I’m not going to dive back into that right now; the combination of Bee and Rabbit is keeping me on a rather short leash these days, especially with QuiltCon and my manuscript deadline right around the corner. But I was thinking about how words get used last night and remembered this example, from Cracker Barrel…

We stopped in a Cracker Barrel to feed Bee on a road trip last summer, under duress I might add. I was drawn to the wall of quilts, such as they are, and ran into this description:

thomas-knauer-sews-cracker-barrel

I love this phrase: “It has an intricately designed hand crafted pattern.” What the hell does that mean. There is nothing hand-crafted about this actual quilt, but I suppose the pattern could have been hand-crafted. Pretty much everything, if you go back far enough, has a connection to the human hand. But for Cracker Barrel this is a way to slip the phrase “hand crafted” into the description; it doesn’t say it is hand made per se, but does a lot to put a potential buyer into that frame of mind.
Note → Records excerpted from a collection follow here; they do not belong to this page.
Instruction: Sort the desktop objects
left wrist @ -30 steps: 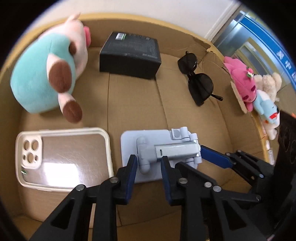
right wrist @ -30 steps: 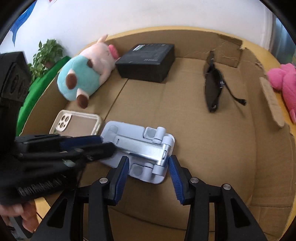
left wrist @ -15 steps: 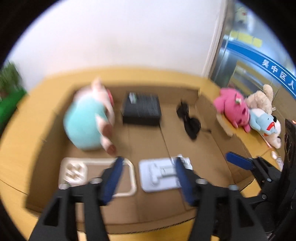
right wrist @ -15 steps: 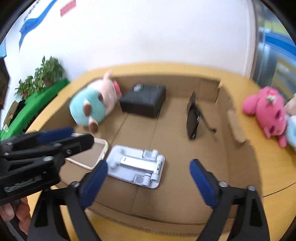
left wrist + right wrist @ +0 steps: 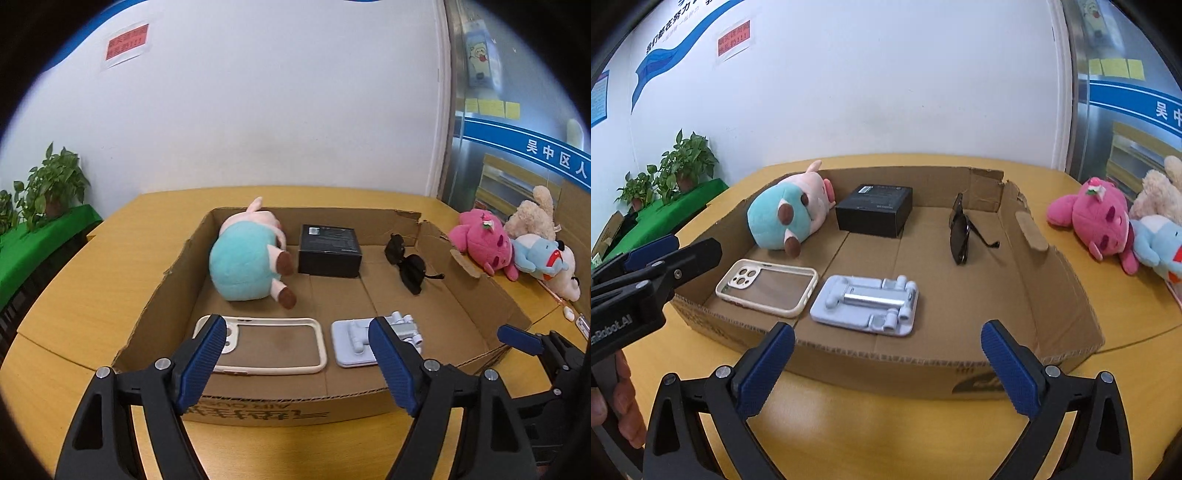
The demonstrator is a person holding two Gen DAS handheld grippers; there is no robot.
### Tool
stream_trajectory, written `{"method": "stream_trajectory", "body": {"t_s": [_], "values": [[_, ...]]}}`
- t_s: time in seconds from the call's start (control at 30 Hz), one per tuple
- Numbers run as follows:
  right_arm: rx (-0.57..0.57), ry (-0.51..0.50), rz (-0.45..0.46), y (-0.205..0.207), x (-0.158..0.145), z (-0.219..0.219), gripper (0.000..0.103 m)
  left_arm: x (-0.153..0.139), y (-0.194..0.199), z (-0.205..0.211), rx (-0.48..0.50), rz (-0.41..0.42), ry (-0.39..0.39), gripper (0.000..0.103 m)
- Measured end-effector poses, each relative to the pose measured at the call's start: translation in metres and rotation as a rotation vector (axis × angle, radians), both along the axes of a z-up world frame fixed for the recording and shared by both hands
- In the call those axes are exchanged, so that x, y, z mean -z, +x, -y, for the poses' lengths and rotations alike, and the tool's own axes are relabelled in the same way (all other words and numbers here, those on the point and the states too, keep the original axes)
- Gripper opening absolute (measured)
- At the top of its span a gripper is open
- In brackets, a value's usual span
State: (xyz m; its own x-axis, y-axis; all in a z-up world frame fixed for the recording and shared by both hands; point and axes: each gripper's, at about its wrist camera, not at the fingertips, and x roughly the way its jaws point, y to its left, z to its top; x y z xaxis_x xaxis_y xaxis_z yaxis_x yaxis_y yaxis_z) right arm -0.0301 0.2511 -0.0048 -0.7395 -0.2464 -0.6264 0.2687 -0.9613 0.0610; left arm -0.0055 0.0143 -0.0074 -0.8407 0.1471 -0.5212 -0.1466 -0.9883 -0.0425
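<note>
Box: cardboard box (image 5: 476, 291) ahead of both tongs holds phone case (image 5: 273, 345), phone stand (image 5: 866, 301), plush pig (image 5: 247, 264), black box (image 5: 330, 250), sunglasses (image 5: 960, 236).
Left gripper (image 5: 297, 360): jaws apart, just been opening, nothing between.
Right gripper (image 5: 886, 373): the same.
Right view only: a hand (image 5: 617, 402) at its left edge.

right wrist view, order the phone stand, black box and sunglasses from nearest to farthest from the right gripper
1. Phone stand: near edge of the cardboard box, just beyond the open right gripper.
2. Sunglasses: farther back, toward the right.
3. Black box: near the back wall, beside the plush pig. Only slightly farther than the sunglasses.
</note>
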Motion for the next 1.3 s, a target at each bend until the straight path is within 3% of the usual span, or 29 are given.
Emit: {"method": "stream_trajectory", "body": {"t_s": [0.1,0.4,0.57,0.67,1.0,1.1,1.2,1.3], "values": [[-0.003,0.017,-0.026,0.006,0.004,0.002,0.103,0.009,0.005,0.004,-0.027,-0.044,-0.026,0.08],[-0.025,0.093,-0.114,0.006,0.016,0.01,0.103,0.043,-0.009,0.007,-0.054,-0.022,-0.053,0.08],[-0.023,0.12,-0.159,0.008,0.021,0.012,0.103,0.048,-0.006,0.007,-0.061,-0.072,-0.064,0.084],[-0.02,0.12,-0.192,0.009,0.024,0.012,0.103,0.052,-0.002,0.008,-0.066,-0.125,-0.061,0.085],[-0.014,0.097,-0.229,0.011,0.024,0.011,0.103,0.05,-0.005,0.009,-0.069,-0.128,-0.06,0.089],[-0.01,0.034,-0.281,0.017,0.015,0.004,0.103,0.051,-0.007,0.009,-0.071,-0.119,-0.064,0.101],[0.006,0.013,-0.336,0.021,0.005,0.002,0.103,0.051,-0.008,0.01,-0.073,-0.118,-0.066,0.103],[0.024,0.044,-0.273,0.004,0.008,0.005,0.103,0.052,-0.008,0.01,-0.073,-0.118,-0.066,0.103]]}}
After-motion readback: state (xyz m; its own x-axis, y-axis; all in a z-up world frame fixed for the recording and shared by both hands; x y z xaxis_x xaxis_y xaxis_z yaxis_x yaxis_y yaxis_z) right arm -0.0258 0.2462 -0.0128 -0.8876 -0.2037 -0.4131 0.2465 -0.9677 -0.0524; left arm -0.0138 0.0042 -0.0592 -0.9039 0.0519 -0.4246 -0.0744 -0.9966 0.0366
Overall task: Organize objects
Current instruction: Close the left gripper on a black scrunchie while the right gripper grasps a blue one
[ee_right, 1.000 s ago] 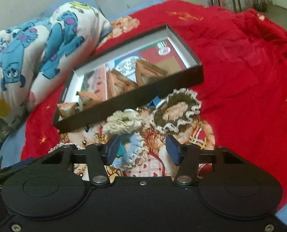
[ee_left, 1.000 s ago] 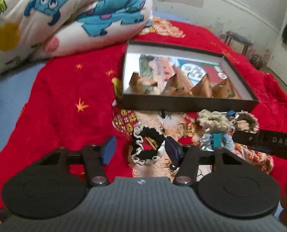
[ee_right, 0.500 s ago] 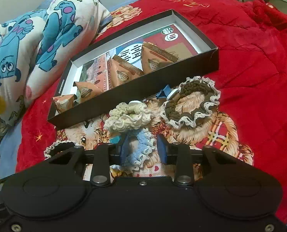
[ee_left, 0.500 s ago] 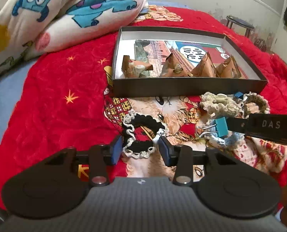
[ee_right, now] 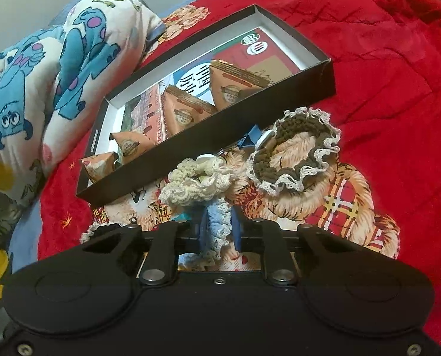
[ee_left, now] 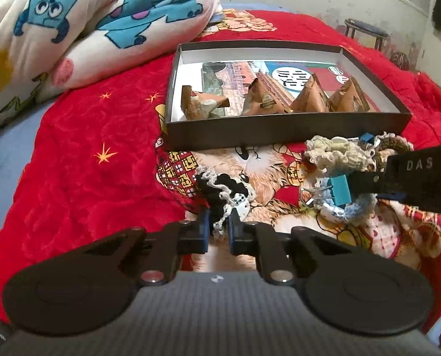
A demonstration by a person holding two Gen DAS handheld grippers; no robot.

It is not a falsehood, but an obfuscation, or at least an equivocation.

(I also love the phrase “a soothing cream-white color,” you know, in case you are buying a Cracker Barrel quilt for a dangerous psychopath, but I digress.)

You see, the words we use and how we use them matter. Far too often I see words like fresh and clean and modern used so casually without a regard for what they might really mean or imply. If your quilt is fresh, does that mean that other designs are stale? Are fresh and clean fundamentally components of modern? Is modern necessarily a good thing? Modern is a complicated word with a fraught past; as modern history has show the line between the utopian and the totalitarian is razor thin.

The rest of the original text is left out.